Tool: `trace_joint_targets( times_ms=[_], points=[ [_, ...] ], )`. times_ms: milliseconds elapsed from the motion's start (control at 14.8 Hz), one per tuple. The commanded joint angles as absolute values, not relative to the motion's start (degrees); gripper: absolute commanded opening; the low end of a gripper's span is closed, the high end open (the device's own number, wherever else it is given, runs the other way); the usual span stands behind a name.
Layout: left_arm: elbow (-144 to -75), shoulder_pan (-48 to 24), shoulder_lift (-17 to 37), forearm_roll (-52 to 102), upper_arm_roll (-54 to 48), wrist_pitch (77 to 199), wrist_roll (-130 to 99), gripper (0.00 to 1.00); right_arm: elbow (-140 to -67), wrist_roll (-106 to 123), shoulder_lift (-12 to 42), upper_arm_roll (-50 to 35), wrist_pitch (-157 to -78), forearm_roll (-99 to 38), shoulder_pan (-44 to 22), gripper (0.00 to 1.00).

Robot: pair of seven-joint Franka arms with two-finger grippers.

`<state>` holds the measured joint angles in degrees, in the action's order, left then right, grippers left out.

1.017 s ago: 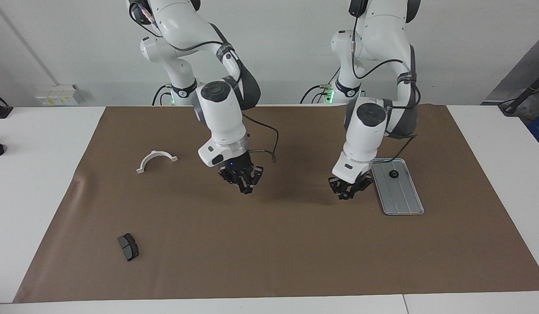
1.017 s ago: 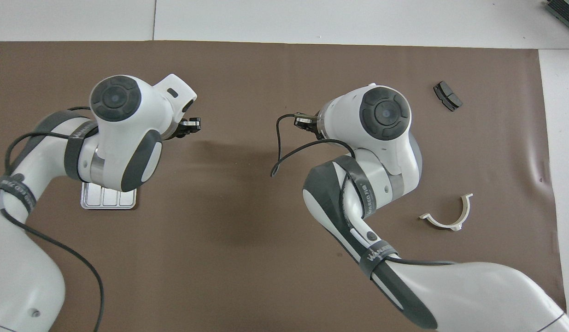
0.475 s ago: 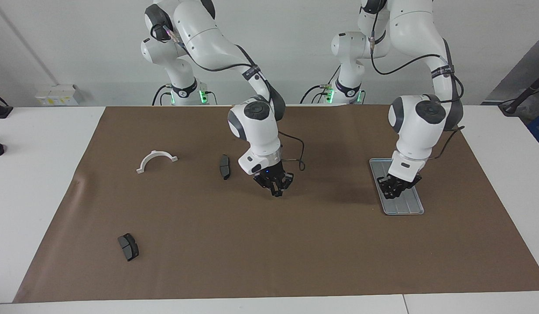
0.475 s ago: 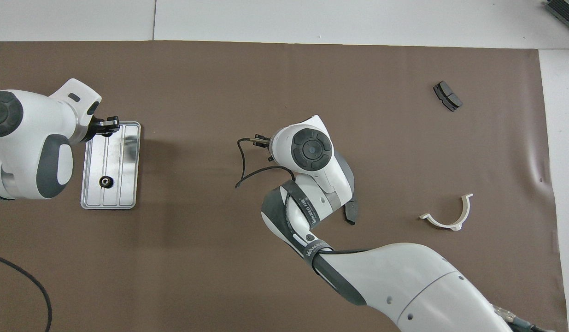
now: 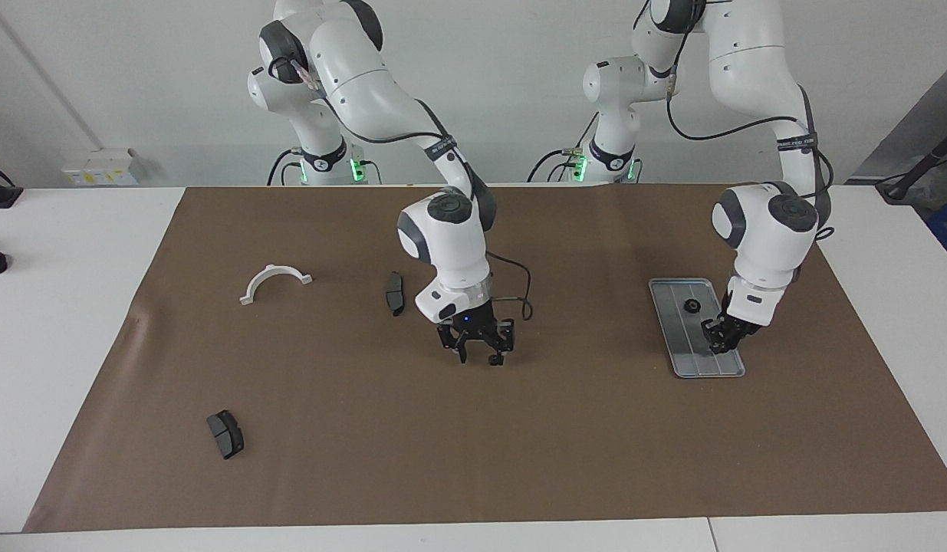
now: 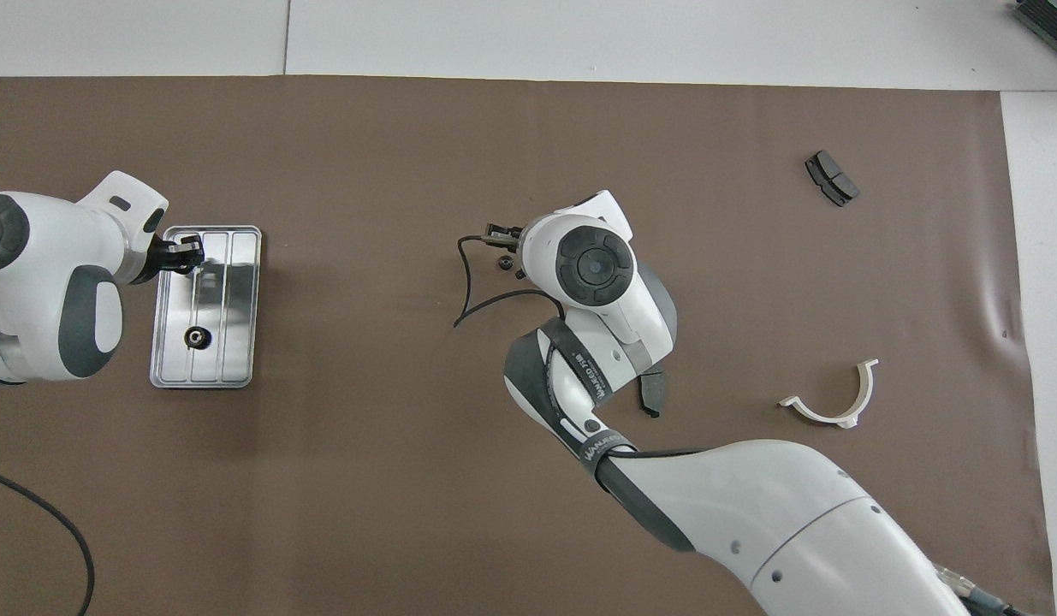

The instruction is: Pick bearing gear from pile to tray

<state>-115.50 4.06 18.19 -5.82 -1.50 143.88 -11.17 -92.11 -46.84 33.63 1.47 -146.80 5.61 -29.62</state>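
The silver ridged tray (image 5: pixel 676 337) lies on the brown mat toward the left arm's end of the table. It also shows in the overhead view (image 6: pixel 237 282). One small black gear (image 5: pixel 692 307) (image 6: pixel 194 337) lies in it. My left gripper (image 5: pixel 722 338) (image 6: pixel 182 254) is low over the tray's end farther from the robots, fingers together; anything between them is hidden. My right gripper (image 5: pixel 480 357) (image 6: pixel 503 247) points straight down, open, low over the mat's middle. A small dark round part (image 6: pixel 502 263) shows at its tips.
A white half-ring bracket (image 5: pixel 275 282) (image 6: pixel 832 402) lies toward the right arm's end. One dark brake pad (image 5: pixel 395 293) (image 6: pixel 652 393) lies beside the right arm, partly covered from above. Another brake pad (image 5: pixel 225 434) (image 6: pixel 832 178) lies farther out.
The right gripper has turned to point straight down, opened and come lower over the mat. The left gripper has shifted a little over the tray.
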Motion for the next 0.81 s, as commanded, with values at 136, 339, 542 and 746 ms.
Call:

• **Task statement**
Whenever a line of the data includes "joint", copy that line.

• **Response to this exercise**
Tool: `trace_joint_targets( times_ms=[_], points=[ [_, ...] ], )`. times_ms: milliseconds elapsed from the motion's start (control at 14.8 Hz), one per tuple. The commanded joint angles as absolute values, not relative to the motion's start (degrees); gripper: absolute commanded opening; the low end of a gripper's span is closed, the high end open (the device's own number, wherever else it is given, runs the other way); the usual span stands behind a name.
Robot: pair of seven-joint Franka arms with two-finger grippers.
`<state>` holds the measured joint angles in degrees, in the action's order, left then right, grippers left out.

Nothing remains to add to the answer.